» **Problem**
Only these lines of the data below are wanted: the one with "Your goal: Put", the one with "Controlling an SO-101", and any lines between them, each repeated exactly.

» **The data**

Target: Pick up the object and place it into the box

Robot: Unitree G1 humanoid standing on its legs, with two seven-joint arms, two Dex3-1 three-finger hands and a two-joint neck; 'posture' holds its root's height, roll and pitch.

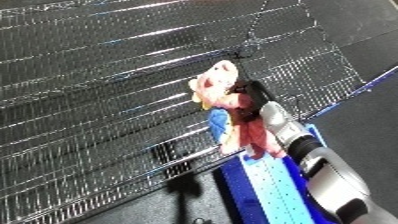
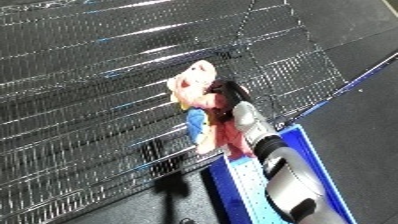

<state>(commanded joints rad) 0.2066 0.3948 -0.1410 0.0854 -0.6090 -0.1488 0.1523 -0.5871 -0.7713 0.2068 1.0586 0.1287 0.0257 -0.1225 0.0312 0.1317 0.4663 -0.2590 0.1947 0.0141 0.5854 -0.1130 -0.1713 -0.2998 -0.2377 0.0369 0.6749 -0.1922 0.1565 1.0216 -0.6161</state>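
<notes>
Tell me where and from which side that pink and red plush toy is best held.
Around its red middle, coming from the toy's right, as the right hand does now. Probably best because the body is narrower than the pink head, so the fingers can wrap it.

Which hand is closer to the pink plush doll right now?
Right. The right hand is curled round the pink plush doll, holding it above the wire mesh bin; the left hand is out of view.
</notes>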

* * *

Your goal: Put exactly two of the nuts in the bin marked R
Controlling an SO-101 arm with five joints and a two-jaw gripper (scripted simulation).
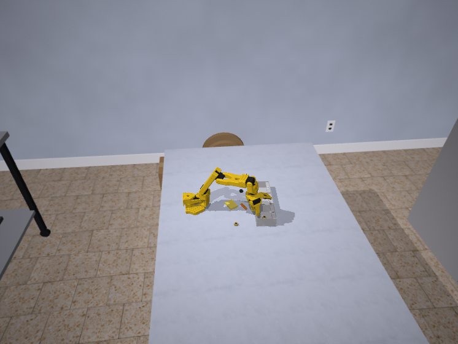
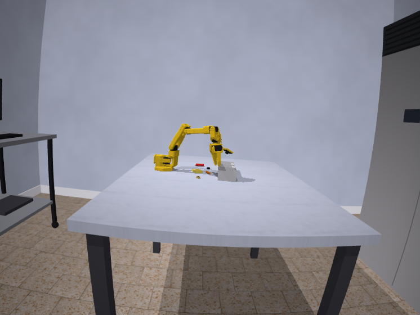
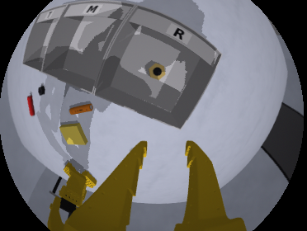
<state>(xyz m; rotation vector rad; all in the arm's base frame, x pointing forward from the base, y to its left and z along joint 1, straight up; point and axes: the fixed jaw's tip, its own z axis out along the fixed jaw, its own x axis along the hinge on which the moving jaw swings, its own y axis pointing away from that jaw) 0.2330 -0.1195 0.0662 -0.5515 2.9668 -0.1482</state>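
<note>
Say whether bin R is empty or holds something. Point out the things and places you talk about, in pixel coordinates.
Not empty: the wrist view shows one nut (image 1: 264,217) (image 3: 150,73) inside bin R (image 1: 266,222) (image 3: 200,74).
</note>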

» **Response to this task**
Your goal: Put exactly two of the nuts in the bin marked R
Controlling an SO-101 arm with five joints and a two-jaw gripper (scripted simulation).

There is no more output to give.